Presiden Rusia Vladimir Putin mengklaim bahwa negaranya menjadi target dari hampir 25 juta serangan siber selama perhelatan Piala Dunia.
"Selama Piala Dunia, hampir 25 juta serangan siber dan tindakan kriminal lain mengganggu struktur informasi di Rusia," kaya Putin dalam sebuah pertemuan, dikutip Channel News Asia, Senin (16/7).

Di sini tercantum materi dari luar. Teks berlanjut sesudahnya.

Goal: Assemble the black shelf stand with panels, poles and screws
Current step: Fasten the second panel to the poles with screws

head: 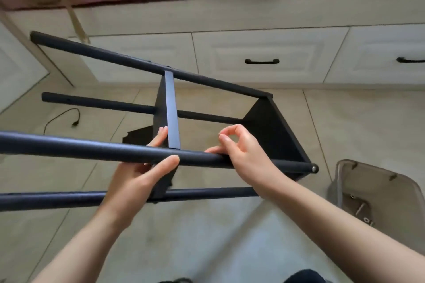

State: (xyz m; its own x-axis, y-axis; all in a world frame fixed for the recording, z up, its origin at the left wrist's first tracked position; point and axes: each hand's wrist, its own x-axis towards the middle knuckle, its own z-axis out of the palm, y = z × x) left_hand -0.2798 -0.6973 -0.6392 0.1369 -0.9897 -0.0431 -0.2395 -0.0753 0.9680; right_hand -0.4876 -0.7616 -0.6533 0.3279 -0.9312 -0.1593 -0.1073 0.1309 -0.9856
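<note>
On a tiled floor, the left hand grips the near pole; the right hand rests there, fingers loosely curled.

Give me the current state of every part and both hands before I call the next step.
Shelf stand: on its side, partly built, four poles attached.
Middle panel: edge-up between the poles.
End panel: fixed at the right pole ends.
Near upper pole: held by both hands.
Left hand: grips the pole, fingers on the middle panel.
Right hand: rests on the pole, fingers curled.
Plastic container: on the floor, open, screws inside.
Drawers: closed.
</note>
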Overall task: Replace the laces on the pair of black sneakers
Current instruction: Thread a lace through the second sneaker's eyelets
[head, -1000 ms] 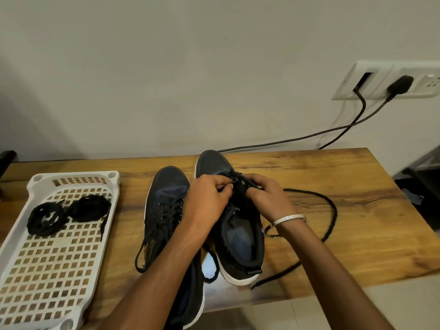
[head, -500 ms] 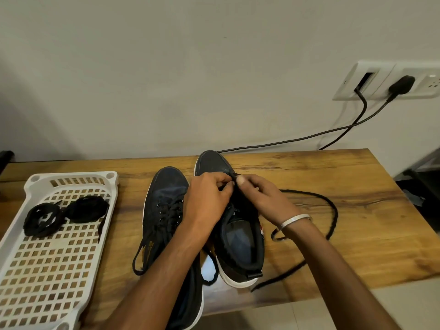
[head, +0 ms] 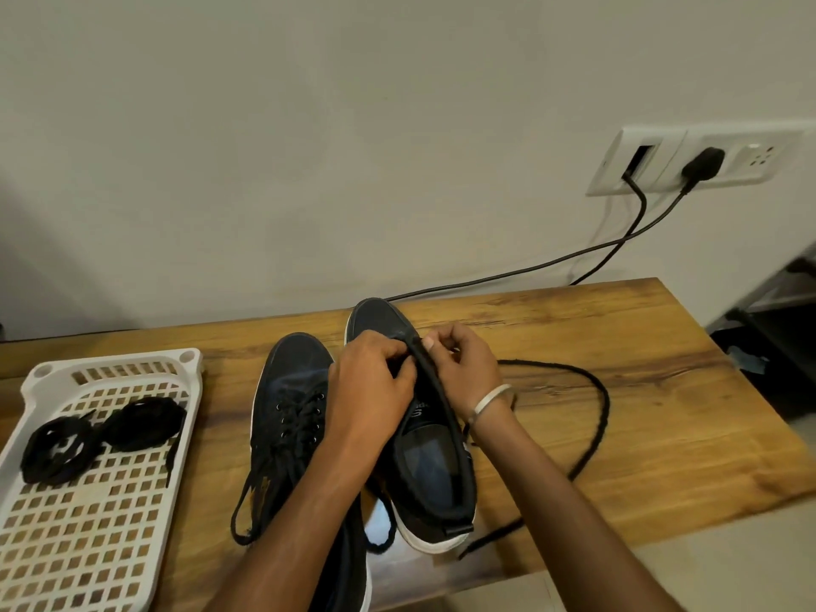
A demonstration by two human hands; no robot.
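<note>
Both hands, left hand [head: 371, 382] and right hand [head: 459, 364], pinching right sneaker [head: 435, 457] at eyelets; lace [head: 596, 417] trailing toward three o'clock.

Both sneakers, the left sneaker [head: 291, 404] and the right sneaker [head: 435, 470], are black with white soles. The loose lace [head: 591, 435] is black, as are the coiled laces [head: 103, 435] in the white grid-patterned basket [head: 88, 545]. The worktop [head: 640, 390] is amber-brown woodgrain. A silver bangle [head: 492, 401] shows; the wall [head: 309, 148] is beige, the socket plate [head: 662, 165] white with black cables [head: 530, 269].
</note>
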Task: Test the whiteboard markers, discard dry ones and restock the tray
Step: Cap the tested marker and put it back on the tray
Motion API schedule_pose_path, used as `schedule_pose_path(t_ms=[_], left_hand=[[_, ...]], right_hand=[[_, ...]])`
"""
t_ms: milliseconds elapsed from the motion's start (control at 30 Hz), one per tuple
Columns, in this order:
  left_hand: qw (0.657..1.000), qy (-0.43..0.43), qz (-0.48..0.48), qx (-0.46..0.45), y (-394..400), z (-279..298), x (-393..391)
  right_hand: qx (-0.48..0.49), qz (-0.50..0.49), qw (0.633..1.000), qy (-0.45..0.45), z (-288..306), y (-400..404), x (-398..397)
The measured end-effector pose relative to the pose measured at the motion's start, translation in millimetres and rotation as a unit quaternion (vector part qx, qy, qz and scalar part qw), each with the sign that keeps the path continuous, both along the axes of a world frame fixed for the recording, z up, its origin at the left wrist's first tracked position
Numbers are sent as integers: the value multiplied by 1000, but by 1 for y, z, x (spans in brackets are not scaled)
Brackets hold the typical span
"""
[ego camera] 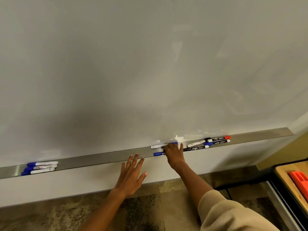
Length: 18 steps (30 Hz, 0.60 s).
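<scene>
A metal marker tray (103, 158) runs along the foot of the whiteboard (133, 64). Three blue-capped markers (40, 167) lie stacked at its left end. Right of centre lies a loose group of markers (215, 141) with blue, black and red caps. My right hand (175, 152) reaches into the tray, fingers curled over a blue-capped marker (158, 154) at the tray's front edge. A white marker (158, 146) lies just behind it. My left hand (131, 174) hovers below the tray with fingers spread and holds nothing.
A table (283, 174) with a wooden top and dark frame stands at the lower right, with an orange object (300, 179) on it. Patterned carpet (141, 205) covers the floor under the board.
</scene>
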<state>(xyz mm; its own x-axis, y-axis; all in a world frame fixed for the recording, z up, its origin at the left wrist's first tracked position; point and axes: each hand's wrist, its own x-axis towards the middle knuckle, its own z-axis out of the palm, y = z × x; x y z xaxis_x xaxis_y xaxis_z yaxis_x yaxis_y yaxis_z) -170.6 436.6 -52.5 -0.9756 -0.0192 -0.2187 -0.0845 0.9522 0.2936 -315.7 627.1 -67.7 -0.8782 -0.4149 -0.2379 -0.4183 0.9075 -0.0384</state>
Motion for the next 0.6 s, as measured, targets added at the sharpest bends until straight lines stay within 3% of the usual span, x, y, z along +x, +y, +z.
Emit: schedule_pose_path(t_ms=[300,600], left_hand=[[999,22,-10,34,1,20,-9],[983,165,-34,70,16,37,-42]], right_hand=[[-99,5,995,11,19,-5,12],[-219,22,975,38,61,5,36]])
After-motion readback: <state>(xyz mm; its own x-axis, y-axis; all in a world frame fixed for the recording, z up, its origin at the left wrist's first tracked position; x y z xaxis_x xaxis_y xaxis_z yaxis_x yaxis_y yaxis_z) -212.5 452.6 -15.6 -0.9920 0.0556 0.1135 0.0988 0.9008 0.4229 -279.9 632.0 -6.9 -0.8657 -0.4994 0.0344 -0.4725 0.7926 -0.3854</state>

Meski demikian Putin enggan membeberkan pihak mana berada di balik serangan tersebut. Dia juga tidak memberikan informasi tentang jenis dan asal mula serangan tersebut.
Putin pun menyatakan berkat kerja keras tim pengaman teknologi informasi Rusia, serangan-serangan itu berhasil dinetralkan.
"Di balik keberhasilan Piala Dunia, terdapat persiapan, upaya operasional, analisa, dan informasi yang kami kerahkan. Kami beroperasi pada kapasitas dan konsentrasi yang maksimum," jelasnya.
Sebagaimana diketahui, Rusia menjadi tuan rumah Piala Dunia dari 14 Juni hingga 15 Juli kemarin. Pertandingan sepak bola bergengsi itu digelar di 11 kota dan 12 stadion.